Their evening at the restaurant began with a tea ceremony, where Sandy and Dorian poured hot drinks for the elders and they, in turn, gave them gold jewelry. For the celebratory dinner that followed, she changed into a second dress of her own design and then a third as the party began, which she accessorized with undereye gems. They ended the night with karaoke at a bar next door. (“Dorian loves karaoke,” Sandy explains.)
A month later, over the weekend of June 23, they held a second wedding at Dorian’s family home in Lincolnville, Maine.

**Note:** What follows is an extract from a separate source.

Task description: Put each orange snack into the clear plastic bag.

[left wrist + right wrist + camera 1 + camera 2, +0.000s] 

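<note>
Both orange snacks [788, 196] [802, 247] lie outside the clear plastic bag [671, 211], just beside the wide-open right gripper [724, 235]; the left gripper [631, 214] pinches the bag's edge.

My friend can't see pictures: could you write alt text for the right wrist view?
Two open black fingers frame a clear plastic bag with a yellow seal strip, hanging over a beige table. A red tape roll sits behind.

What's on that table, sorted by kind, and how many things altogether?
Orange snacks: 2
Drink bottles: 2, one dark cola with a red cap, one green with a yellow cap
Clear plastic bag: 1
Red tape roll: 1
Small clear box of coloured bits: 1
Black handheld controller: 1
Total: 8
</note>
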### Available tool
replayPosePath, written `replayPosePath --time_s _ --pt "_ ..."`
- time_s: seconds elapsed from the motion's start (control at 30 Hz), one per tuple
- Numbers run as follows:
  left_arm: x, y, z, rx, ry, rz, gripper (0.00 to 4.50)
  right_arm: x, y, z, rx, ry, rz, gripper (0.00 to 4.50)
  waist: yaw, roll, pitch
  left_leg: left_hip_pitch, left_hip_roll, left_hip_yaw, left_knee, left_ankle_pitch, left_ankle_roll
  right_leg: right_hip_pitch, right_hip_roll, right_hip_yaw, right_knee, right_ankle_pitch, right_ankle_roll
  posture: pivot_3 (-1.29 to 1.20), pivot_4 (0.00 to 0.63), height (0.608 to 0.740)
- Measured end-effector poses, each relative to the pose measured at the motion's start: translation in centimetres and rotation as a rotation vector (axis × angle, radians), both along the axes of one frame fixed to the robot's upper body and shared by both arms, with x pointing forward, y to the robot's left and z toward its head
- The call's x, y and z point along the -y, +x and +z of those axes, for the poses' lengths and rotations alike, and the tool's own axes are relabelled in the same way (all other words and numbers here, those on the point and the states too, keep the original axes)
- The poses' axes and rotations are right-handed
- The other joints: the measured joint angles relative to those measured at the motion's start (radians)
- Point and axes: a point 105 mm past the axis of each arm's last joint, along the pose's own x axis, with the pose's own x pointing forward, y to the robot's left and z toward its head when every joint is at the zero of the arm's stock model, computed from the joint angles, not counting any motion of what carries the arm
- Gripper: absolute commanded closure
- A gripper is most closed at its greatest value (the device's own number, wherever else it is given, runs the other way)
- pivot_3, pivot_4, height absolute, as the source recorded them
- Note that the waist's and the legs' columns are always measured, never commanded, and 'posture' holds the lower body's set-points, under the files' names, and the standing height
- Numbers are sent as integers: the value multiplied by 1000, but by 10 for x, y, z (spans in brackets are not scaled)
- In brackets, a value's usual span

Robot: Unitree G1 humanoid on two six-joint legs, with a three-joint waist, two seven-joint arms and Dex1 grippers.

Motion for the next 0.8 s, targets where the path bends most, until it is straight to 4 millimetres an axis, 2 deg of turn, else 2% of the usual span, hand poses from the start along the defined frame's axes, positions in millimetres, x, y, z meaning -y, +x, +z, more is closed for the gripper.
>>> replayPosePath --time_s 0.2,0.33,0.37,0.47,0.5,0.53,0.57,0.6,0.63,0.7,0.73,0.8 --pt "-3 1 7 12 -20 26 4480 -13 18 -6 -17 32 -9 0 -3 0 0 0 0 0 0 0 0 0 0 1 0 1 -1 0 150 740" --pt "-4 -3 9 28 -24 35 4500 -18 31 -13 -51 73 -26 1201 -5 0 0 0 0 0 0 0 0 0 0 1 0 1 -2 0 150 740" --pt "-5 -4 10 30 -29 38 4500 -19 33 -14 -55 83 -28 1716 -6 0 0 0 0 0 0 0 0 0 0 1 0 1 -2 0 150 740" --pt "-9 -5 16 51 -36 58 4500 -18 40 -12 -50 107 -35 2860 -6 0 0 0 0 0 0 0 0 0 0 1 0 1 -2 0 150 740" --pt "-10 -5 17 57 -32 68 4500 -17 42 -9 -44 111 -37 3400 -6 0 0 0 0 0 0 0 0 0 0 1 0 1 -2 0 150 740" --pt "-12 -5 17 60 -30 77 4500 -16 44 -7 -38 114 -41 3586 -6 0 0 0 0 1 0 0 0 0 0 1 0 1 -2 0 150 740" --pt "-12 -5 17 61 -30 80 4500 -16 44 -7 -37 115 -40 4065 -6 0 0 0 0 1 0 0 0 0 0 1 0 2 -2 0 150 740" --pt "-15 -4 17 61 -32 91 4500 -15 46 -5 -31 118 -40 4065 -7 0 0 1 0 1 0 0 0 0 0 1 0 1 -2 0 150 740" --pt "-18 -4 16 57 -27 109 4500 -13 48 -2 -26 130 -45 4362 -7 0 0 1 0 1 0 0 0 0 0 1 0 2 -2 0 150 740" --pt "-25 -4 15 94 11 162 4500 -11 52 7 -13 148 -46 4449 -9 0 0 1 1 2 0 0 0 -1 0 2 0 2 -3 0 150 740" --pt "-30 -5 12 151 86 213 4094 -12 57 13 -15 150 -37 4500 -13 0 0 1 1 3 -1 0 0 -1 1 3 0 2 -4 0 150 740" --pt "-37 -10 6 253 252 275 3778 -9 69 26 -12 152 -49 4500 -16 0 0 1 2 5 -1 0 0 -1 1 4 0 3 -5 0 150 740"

The couple worked with planner Molly O’Rourke, founder of One & Supp, to craft a coastal New England affair with a downtown creative edge. “Maine is our happy place, and I wanted to share that with our close friends,” says Sandy. “The idea was to have it feel like a giant sleepover for a weekend, but dressed up.”

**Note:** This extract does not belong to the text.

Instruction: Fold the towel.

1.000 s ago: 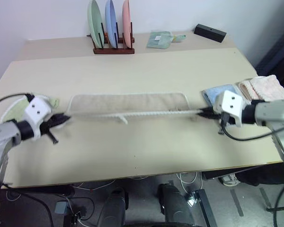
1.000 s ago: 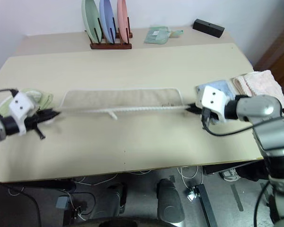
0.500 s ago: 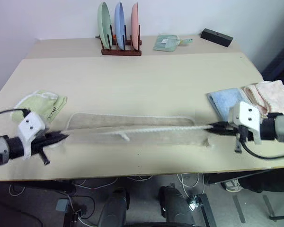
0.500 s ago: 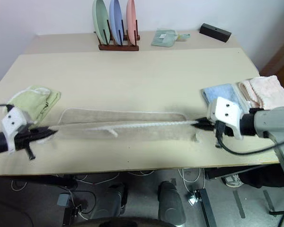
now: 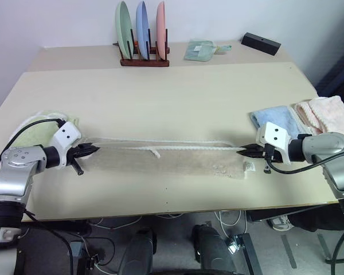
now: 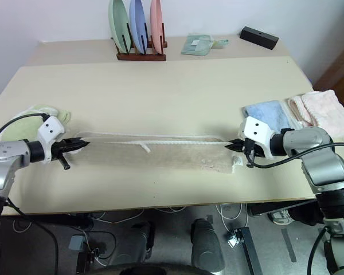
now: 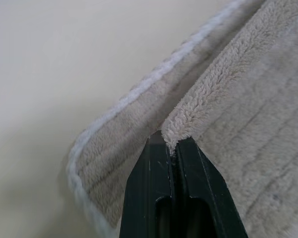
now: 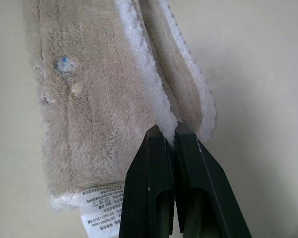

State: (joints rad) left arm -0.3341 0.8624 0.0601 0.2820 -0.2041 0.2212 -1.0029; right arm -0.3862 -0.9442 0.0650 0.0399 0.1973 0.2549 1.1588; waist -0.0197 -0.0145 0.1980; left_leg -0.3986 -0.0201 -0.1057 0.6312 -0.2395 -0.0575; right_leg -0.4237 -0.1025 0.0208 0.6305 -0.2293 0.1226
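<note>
Carried the towel [image 5: 166,160] forward and down onto the table [image 5: 178,97], near its front edge, left gripper [image 5: 93,150] and right gripper [image 5: 243,150] both clenched on opposite corners, leaving the first lengthwise fold nearly laid.

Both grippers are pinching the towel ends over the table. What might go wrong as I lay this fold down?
1. The left gripper and right gripper each pinch only a thin bit of the towel, so it may slip free.
2. The top layer's corded edge sits unevenly against the lower one, so the fold may land crooked.
3. The green cloth lies close by the left arm and may get dragged.
</note>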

On Friday they had a welcome party on the beach, where guests ate lobster rolls and skipped rocks until the sun went down. The next day Sandy and Dorian held a cocktail and dinner party under a tent in the Booths’ backyard.
The bride wore a gown of her own design, called the Ponyo dress. Made of silk taffeta—“if a princess were a fabric, this would be it,” elaborates Sandy—the Ponyo featured elbow-length sleeves and a cape. She paired it with Mikimoto pearls and a dramatic veil, while Arneson adorned her long raven hair with bows. “One of my core inspirations will forever be Marie Antoinette by Sofia Coppola,” Sandy says. “I wanted to channel that energy into my wedding look. I’m used to always being behind the scenes, so it was so much fun to be the girl getting dressed up.” In lieu of a bouquet, she had a single allium with a black ribbon by florist Miguel Yatco. As she walked along a winding path of tall grass and wildflowers, covered with mist coming off the ocean, Dorian was waiting in a suit from Bhambi’s Custom Tailors. (Little did the couple know that Dorian’s father had been painstakingly mowing the lawn for the past month to create such an idyllic setting for the reception: “There was a lot of care poured into the whole situation. I loved how we were enclosed by all the tall grass and you had to sort of wander into the tent,” she said.)

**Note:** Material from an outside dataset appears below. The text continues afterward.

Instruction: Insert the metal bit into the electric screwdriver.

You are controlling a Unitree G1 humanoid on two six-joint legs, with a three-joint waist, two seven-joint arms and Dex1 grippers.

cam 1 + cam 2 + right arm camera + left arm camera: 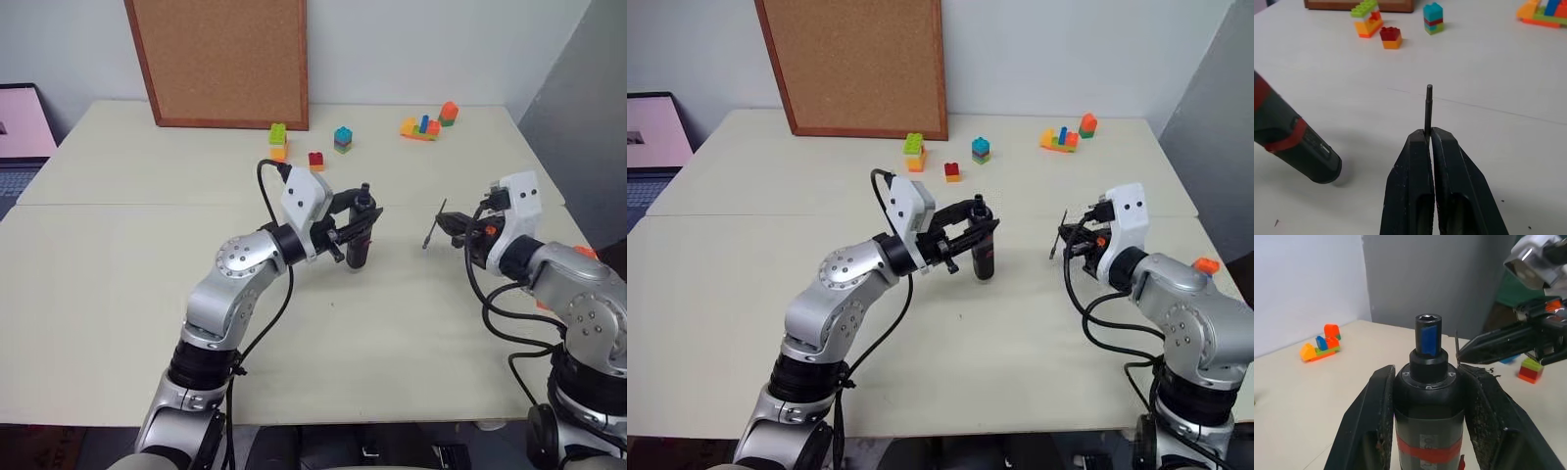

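Roughly halfway. L gripper point(355, 227) clamped on electric screwdriver point(984, 240), held upright above mid table point(118, 284), hex socket facing up. R gripper point(1429, 139) pinched shut on metal bit point(1428, 110), raised toward table's right edge, well apart from the socket. Both parts picked up; bit not yet in. Left to do: bring bit over to socket, line up w/ it, push in, likely fiddly given thin rod.

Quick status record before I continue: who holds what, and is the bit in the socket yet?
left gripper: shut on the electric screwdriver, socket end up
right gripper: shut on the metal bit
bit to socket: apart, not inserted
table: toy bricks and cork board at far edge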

Sandy enlisted the expertise of several accomplished friends throughout the evening: James Beard Award–winning chef Danny Bowien, along with Portland-based chef Paolo Laboa, catered her dinner. Paolo’s son Simone baked the couple’s giant white sheet cake, which sat upon a board crafted by her father-in-law. Centa, a Lisbon-based creative studio that works with Loewe and Zara, made giant ribbon centerpieces for the tables that sat alongside calla lilies tied to ivory candles and vintage silverware the bride sourced herself. “I am so lucky to have so many talented people in my life who I roped into doing this whole thing with me,” she says.
Guests dined on a gourmet feast of lobster with burrata, fish steamed in parchment, grilled beef with charcoaled chili, and eggplant caponata as rain poured down around them. The mercurial weather, says Sandy, made an impeccably moody atmosphere: “It felt cozy and dreamy—a very special moment for me.”
Sandy and Dorian say their predominant feelings about their two weddings is a simple one: happiness. “I was happy to see my family happy,” Sandy says. “Flushing was a lot of fun, and I loved what we did in Maine. Being in that environment was very surreal.”